Below are several entries. Transcribe exactly those lines that fall from the one with "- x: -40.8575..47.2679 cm" through the one with "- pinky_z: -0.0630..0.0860", end lines included.
=====
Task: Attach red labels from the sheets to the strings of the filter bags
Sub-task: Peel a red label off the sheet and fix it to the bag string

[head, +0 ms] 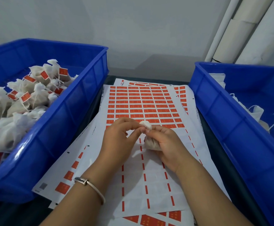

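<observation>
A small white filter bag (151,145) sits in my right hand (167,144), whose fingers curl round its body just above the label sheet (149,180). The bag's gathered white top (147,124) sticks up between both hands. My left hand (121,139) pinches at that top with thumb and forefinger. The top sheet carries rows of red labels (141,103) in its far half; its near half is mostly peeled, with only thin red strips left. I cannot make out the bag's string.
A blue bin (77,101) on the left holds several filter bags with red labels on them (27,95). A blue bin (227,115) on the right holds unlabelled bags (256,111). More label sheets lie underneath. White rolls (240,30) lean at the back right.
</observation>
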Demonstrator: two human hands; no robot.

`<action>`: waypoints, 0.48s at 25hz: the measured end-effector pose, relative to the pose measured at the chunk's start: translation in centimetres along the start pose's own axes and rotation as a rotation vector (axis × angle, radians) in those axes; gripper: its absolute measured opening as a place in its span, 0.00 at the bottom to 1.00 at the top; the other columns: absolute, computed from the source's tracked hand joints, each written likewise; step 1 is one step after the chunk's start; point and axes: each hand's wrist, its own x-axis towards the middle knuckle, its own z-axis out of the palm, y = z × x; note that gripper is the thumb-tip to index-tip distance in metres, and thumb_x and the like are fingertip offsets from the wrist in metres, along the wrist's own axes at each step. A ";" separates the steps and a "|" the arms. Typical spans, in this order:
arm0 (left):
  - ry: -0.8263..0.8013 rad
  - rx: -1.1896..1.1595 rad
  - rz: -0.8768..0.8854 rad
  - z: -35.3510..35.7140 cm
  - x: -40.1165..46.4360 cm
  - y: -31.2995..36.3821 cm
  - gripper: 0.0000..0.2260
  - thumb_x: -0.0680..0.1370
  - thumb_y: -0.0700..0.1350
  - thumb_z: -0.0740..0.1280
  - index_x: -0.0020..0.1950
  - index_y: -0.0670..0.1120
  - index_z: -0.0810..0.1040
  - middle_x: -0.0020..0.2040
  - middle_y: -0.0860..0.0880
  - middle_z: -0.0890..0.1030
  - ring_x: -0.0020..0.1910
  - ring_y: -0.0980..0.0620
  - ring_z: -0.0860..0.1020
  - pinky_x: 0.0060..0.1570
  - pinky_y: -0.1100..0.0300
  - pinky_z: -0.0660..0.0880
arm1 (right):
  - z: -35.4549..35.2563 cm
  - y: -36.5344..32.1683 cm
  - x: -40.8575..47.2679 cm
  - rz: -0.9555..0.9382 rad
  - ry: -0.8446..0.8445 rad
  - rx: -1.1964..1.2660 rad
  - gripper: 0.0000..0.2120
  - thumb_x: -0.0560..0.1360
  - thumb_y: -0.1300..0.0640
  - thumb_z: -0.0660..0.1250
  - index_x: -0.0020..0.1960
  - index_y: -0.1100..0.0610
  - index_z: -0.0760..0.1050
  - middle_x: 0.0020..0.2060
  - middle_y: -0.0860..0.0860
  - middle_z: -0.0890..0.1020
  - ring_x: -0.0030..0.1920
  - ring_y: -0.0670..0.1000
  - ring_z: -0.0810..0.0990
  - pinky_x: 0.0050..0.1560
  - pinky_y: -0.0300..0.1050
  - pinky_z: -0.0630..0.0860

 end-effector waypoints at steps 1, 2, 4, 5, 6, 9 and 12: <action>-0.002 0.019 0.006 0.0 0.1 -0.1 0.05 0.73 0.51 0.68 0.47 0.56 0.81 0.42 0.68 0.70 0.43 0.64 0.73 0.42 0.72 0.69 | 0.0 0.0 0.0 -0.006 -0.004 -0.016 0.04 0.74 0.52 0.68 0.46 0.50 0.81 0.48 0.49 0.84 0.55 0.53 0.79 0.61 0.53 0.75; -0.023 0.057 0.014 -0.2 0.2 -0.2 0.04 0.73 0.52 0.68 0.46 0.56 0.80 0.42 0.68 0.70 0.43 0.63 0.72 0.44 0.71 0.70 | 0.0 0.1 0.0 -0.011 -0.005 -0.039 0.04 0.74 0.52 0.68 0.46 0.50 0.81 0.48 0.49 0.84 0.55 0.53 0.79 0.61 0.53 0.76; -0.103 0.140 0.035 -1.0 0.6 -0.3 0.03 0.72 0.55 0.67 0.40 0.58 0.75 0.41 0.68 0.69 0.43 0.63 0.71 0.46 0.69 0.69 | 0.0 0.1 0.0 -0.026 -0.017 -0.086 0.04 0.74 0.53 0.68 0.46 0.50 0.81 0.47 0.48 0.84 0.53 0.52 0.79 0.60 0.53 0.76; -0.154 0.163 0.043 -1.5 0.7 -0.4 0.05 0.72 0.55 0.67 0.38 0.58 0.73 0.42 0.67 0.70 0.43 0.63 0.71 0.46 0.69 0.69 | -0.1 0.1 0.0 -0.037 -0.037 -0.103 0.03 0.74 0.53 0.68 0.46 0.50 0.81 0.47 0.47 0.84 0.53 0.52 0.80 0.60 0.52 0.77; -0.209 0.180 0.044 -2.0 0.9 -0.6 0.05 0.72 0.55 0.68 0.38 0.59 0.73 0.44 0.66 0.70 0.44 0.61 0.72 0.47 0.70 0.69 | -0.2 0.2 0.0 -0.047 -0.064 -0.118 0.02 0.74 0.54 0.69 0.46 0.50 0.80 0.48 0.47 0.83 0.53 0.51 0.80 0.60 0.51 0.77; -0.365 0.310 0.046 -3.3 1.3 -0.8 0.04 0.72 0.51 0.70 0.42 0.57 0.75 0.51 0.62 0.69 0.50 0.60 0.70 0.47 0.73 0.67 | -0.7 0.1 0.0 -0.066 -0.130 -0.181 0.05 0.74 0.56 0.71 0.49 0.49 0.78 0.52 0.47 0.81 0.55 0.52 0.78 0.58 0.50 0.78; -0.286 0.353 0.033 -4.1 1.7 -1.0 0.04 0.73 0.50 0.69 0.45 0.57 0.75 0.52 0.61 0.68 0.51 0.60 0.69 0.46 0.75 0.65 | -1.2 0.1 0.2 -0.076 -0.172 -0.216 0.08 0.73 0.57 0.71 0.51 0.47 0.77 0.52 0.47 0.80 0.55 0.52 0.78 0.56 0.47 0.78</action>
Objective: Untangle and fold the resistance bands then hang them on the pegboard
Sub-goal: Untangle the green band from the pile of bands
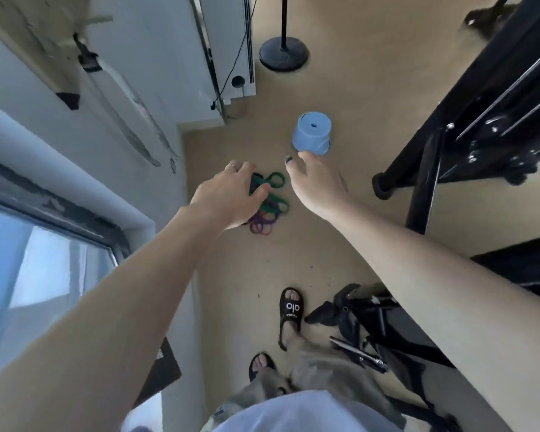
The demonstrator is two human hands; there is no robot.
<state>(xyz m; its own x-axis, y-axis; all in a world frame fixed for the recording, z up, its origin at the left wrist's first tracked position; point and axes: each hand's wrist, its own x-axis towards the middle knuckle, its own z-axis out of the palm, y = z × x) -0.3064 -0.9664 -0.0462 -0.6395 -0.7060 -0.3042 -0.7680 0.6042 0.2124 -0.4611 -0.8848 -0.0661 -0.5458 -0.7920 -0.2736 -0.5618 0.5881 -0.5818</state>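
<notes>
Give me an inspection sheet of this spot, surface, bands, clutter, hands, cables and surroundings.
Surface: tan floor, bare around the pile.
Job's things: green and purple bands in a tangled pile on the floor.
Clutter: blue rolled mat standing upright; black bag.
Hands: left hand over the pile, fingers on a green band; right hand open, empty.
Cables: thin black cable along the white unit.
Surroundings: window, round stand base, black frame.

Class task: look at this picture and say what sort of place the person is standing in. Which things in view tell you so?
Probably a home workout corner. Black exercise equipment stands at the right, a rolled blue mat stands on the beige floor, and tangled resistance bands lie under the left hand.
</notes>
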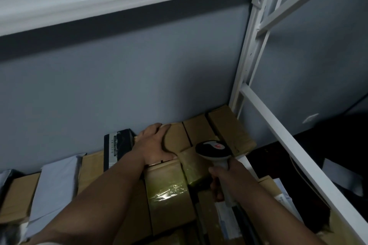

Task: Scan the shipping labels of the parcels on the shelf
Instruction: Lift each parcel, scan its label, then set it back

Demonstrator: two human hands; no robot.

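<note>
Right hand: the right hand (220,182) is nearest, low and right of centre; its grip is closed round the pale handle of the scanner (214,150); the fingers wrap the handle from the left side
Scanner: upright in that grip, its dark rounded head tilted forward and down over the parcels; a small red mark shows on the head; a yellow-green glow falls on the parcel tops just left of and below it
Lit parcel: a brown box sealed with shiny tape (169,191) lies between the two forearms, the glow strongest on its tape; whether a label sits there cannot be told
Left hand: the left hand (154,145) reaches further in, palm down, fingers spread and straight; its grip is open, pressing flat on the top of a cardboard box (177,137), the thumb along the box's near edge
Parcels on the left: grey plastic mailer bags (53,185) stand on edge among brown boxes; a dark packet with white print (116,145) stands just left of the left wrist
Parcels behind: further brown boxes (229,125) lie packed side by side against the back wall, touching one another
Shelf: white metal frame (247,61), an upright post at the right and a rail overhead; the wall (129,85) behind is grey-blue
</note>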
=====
■ FINAL ANSWER
  - x: -40.8575..47.2679 cm
  - rz: -0.9555..0.9382 rad
  - ry: -0.8446..0.8445 rad
  - rx: -1.1964..1.2660 rad
  - gripper: 0.0000..0.2120
  - thumb_x: -0.0560..0.1360
  - thumb_y: -0.1300..0.0640
  - thumb_z: -0.0660..0.1250
  - index_x: -0.0020..0.1960
  - index_y: -0.1100..0.0610
  - index_z: -0.0760..0.1050
  - middle_x: 0.0020..0.2060
  - middle_y: -0.0860..0.0860
  - middle_z: -0.0890..0.1020
  - ring_x: -0.0030..0.1920
  - ring_y: -0.0670..0.1000
  - ring_z: -0.0810..0.0990
  - pinky_x: 0.0050..0.1560
  - pinky_y: -0.0300..0.1050
  - pinky_z: -0.0630..0.0860

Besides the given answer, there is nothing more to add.